╭─ Working data
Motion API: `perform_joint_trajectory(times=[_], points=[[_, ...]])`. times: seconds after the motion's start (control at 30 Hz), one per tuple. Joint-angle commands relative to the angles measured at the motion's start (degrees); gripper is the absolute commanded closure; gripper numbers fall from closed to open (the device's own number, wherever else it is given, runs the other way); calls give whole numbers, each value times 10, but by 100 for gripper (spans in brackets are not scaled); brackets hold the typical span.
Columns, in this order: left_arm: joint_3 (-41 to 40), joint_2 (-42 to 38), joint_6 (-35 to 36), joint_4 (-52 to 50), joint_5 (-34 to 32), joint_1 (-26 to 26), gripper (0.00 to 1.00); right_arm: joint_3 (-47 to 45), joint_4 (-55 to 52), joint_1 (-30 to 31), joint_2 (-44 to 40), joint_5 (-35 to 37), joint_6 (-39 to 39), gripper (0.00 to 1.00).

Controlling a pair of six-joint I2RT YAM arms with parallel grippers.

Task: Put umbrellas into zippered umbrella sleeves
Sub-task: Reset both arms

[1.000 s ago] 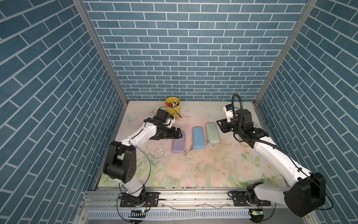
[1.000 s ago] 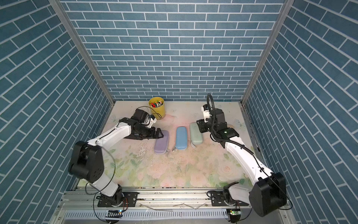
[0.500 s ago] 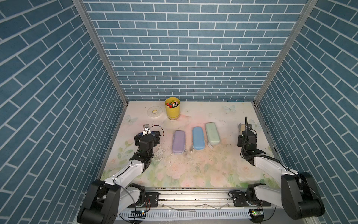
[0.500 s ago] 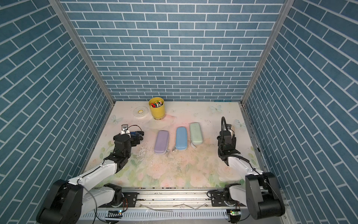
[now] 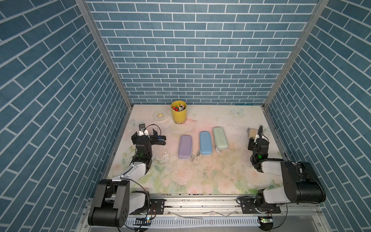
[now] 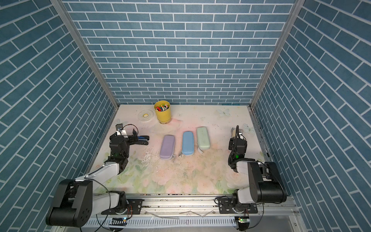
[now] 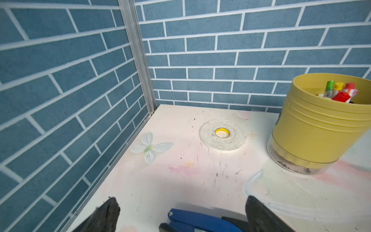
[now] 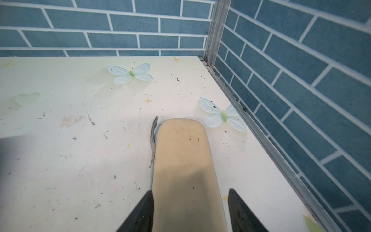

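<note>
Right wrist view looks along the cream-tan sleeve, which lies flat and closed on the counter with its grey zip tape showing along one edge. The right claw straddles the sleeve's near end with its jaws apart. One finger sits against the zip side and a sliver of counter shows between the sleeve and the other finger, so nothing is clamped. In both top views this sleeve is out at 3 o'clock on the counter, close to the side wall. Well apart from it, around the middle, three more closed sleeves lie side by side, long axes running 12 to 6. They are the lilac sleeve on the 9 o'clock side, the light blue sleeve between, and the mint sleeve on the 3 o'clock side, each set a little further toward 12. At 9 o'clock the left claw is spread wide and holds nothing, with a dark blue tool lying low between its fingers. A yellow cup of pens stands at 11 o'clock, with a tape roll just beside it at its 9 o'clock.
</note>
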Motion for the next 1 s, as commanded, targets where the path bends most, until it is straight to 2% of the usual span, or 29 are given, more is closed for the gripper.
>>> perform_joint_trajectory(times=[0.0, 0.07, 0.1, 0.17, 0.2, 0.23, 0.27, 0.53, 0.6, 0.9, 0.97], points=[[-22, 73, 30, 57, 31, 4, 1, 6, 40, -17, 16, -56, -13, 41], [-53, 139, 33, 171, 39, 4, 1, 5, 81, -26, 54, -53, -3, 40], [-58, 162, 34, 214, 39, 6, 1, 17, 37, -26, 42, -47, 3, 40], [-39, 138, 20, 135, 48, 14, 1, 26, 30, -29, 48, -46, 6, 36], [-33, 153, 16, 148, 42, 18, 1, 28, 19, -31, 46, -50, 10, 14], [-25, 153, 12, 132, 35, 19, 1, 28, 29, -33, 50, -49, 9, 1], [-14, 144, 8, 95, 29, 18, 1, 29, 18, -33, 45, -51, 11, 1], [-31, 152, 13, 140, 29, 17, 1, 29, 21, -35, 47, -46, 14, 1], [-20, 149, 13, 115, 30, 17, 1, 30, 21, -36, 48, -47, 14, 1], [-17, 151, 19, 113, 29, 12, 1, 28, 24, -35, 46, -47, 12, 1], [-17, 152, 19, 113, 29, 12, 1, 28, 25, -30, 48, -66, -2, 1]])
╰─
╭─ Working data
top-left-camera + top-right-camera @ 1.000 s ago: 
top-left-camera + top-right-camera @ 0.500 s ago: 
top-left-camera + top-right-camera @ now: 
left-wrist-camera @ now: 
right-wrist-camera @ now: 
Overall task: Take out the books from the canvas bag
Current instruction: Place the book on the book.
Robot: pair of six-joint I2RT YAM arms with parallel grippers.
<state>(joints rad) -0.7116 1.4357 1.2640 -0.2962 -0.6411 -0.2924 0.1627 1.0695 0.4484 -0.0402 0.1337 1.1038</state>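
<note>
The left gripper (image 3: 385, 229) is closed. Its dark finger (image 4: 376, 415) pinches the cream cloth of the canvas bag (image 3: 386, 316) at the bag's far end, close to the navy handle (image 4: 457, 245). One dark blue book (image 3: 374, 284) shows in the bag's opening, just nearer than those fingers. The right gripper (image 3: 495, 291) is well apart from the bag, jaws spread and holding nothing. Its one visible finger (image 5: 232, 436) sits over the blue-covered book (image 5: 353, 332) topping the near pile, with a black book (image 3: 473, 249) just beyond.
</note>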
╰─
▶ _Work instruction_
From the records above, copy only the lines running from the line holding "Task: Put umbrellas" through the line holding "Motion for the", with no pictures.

▶ _Answer box_
Task: Put umbrellas into zippered umbrella sleeves
Sub-task: Reset both arms

[1.000 s ago] 
[1.000 s ago] 
[0.500 s ago] 
[0.500 s ago] 
[now] 
[now] 
[now] 
[now] 

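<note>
Right wrist view looks along the cream-tan sleeve, which lies flat and closed on the counter with its grey zip tape showing along one edge. The right claw straddles the sleeve's near end with its jaws apart. One finger sits against the zip side and a sliver of counter shows between the sleeve and the other finger, so nothing is clamped. In both top views this sleeve is out at 3 o'clock on the counter, close to the side wall. Well apart from it, around the middle, three more closed sleeves lie side by side, long axes running 12 to 6. They are the lilac sleeve on the 9 o'clock side, the light blue sleeve between, and the mint sleeve on the 3 o'clock side, each set a little further toward 12. At 9 o'clock the left claw is spread wide and holds nothing, with a dark blue tool lying low between its fingers. A yellow cup of pens stands at 11 o'clock, with a tape roll just beside it at its 9 o'clock.
</note>
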Motion for the next 1 s, as commanded, targets where the path bends most, until it is straight to 2% of the usual span, or 29 are given, more is closed for the gripper.

Nothing further is required of this output.